The renovation works, intended to upgrade the beloved cultural facility into the sprawling 11,000-seater Bomas International Convention Centre (BICC), are currently being executed by the Kenya Defence Forces (KDF). However, the Auditor-General's latest report, presented to Parliament concerning the Ministry of Defence's audited accounts, paints a grim picture of the project's genesis. Gathungu explicitly stated that the procurement process for the Sh41.9 billion (approx. $280 million) project was conducted illegally and irregularly.
The audit places Principal Secretary Patrick Mariru in a precarious position. The report documents that PS Mariru approved the request for authority for direct procurement on February 17, 2025. Crucially, this approval came days after the procurement proceedings had already commenced, as evidenced by tender invitation documents and site visit certificates dated February 13 and 14, 2025. This retrospective approval is a glaring violation of the Public Procurement and Asset Disposal Act of 2015.
"In the circumstances, the Management was in breach of the law and the government is likely to incur penalties and charges where there is a delay in making payments," the audit report bluntly states, highlighting the severe financial risks of these administrative shortcuts.

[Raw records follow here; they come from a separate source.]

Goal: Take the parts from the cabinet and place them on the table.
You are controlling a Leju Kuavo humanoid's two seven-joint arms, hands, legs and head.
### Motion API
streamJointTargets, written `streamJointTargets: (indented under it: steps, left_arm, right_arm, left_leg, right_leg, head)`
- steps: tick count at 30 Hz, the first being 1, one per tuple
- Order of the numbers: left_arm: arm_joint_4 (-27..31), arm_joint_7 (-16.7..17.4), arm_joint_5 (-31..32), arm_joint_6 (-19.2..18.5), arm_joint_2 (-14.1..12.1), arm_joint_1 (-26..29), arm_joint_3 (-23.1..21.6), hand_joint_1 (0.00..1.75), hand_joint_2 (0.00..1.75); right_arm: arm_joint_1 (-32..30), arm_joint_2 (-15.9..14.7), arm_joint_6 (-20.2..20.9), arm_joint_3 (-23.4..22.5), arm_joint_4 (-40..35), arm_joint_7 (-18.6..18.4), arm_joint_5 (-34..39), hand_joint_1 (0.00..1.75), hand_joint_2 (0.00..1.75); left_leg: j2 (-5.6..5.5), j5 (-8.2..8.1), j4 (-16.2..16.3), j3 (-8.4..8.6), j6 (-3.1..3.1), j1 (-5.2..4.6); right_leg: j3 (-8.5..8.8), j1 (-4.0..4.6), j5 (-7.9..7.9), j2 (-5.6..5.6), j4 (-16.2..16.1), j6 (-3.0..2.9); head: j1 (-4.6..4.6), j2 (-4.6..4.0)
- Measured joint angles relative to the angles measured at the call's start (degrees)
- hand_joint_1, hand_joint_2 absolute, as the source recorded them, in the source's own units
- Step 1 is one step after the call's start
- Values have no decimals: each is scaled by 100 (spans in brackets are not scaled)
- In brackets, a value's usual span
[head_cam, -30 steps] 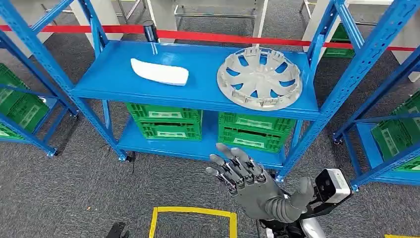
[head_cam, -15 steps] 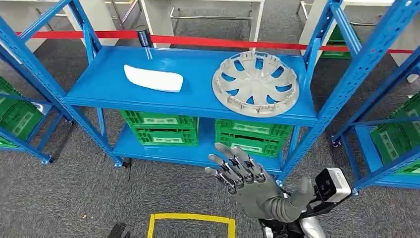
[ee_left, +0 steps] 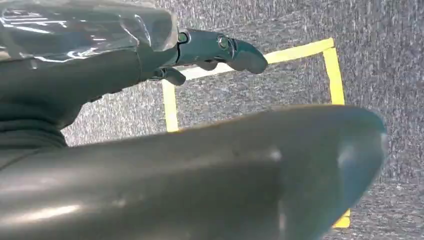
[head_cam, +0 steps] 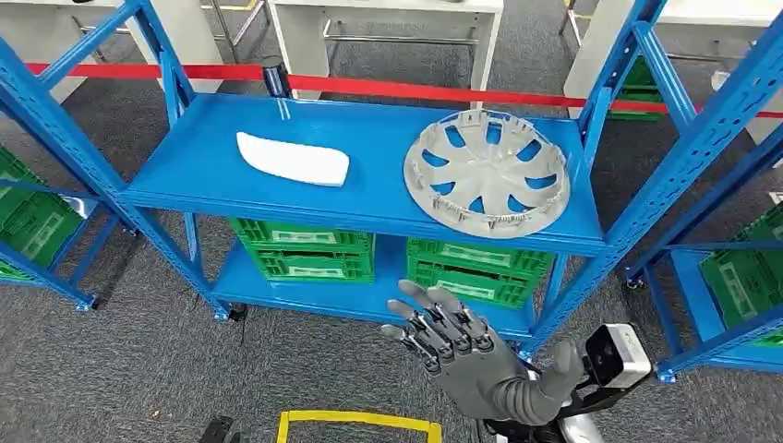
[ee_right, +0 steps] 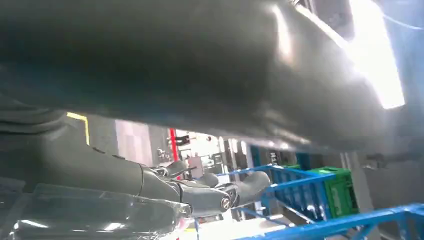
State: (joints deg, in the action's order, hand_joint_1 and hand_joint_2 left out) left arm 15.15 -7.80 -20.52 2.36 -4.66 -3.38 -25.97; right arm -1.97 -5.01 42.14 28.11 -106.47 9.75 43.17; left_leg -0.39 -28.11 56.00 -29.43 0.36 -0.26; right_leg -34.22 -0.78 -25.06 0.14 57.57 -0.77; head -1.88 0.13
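Right hand (head_cam: 462, 346), fingers spread and empty, raised below and in front of the blue rack (head_cam: 369, 198); hubcap (head_cam: 487, 173) flat on top shelf, right side, white part (head_cam: 293, 158) left; approach rim squarely, grip edge firmly.

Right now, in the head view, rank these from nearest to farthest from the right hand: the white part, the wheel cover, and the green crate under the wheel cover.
From the right hand:
1. Green crate, lower shelf, just beyond the fingertips.
2. Wheel cover, top shelf, right side.
3. White part, top shelf, left side.
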Motion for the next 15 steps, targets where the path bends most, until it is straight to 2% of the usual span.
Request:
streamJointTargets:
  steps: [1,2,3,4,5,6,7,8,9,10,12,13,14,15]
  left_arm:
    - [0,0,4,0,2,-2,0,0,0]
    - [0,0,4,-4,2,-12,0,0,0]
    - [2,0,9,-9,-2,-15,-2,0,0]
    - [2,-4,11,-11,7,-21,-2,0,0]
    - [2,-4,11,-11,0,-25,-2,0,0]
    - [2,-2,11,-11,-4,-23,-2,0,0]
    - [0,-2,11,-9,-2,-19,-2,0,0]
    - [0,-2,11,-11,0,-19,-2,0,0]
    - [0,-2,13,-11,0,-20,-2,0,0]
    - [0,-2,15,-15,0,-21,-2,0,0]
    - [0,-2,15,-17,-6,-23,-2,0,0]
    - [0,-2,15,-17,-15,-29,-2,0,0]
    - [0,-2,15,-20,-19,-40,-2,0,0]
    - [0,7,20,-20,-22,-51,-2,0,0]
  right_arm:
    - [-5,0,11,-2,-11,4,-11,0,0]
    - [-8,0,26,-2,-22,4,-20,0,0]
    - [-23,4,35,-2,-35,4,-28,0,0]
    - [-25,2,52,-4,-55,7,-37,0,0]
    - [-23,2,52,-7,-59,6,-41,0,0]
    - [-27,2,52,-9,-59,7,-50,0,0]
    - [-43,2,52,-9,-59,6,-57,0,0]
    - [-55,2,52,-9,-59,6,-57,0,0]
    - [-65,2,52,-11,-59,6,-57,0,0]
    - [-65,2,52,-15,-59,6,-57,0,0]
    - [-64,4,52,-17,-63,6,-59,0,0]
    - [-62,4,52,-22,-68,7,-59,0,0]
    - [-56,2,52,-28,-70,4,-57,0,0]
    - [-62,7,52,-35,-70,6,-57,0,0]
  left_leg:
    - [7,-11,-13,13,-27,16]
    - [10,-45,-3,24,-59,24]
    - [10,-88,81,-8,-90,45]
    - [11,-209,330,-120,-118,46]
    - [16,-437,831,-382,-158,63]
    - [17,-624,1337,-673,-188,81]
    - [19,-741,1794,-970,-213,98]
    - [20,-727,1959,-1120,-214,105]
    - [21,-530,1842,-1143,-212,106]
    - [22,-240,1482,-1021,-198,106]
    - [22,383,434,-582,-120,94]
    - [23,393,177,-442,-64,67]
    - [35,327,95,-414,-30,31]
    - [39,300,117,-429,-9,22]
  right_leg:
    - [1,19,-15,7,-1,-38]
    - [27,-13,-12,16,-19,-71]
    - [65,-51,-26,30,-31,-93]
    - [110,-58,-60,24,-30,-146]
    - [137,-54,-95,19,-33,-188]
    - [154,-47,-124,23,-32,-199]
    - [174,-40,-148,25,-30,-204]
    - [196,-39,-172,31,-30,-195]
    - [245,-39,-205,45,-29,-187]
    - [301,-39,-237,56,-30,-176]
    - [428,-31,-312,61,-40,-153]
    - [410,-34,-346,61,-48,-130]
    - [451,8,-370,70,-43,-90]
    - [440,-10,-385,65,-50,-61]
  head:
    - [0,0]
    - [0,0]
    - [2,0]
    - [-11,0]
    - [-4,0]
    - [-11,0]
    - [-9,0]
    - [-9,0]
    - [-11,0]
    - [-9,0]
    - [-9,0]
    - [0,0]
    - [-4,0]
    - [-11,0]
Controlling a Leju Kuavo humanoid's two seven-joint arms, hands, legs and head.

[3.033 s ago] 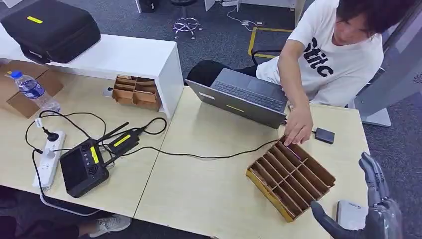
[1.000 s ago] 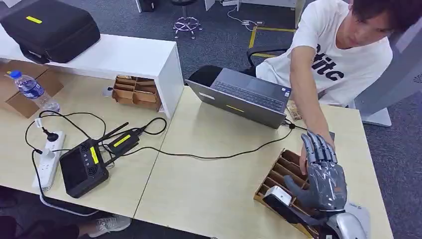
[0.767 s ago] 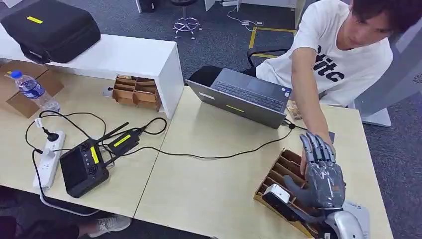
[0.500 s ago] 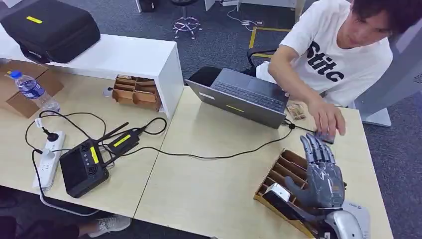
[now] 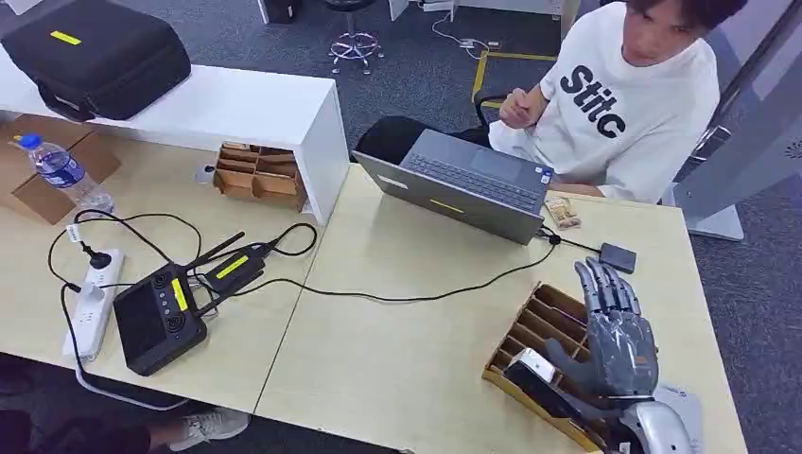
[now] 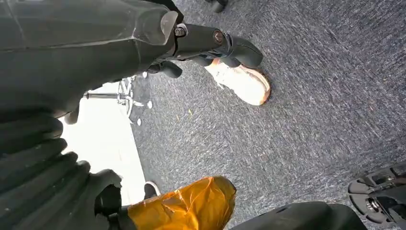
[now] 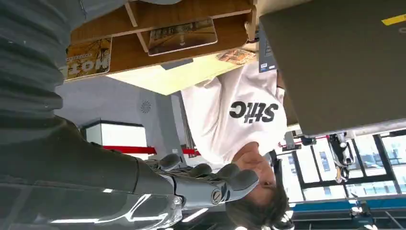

Beyond the procurement irregularities, the Auditor-General uncovered an even more alarming fiscal anomaly: the massive renovations were entirely unbudgeted. Committing public funds to a multi-billion-shilling infrastructure project without the explicit authorization and appropriation by the National Assembly directly contravenes the Public Finance Management (PFM) Act. This exposes the accounting officers to potential sanctions for the abuse of public funds.
The lack of transparency has also triggered alarm bells within the legislature. The Public Investments Committee on Social Services, Administration and Agriculture (PIC-SSAA), chaired by Navakholo MP Emmanuel Wangwe, recently directed the management of Bomas of Kenya to provide full disclosure. The committee expressed deep frustration over the opacity surrounding the KDF's contracting terms and the actual scope of the works.
Lawmakers, including Wajir Woman Representative Fatuma Jehow and Ndhiwa MP Martin Owino, have demanded immediate explanations, citing widespread public rumors that the facility had been "mortgaged" or placed under foreign control. Bomas CEO Nixon Serede was forced to clarify that the KDF is leading the renovations, fully funded by the National Treasury, aimed at concluding by June 2026 ahead of the French-Africa Summit.
The Bomas controversy is symptomatic of a broader malaise afflicting donor-funded and mega-infrastructure projects across Kenya, where the rush to break ground often eclipses statutory compliance.
As the walls go up around the Bomas construction site, the foundational legality of the project remains deeply fractured. The government must move swiftly to regularize the expenditures or face the wrath of parliamentary watchdogs.
"We cannot defend the project if we lack the necessary details; it may be a worthy initiative, but without clear records, we cannot support it," Chairman Wangwe warned.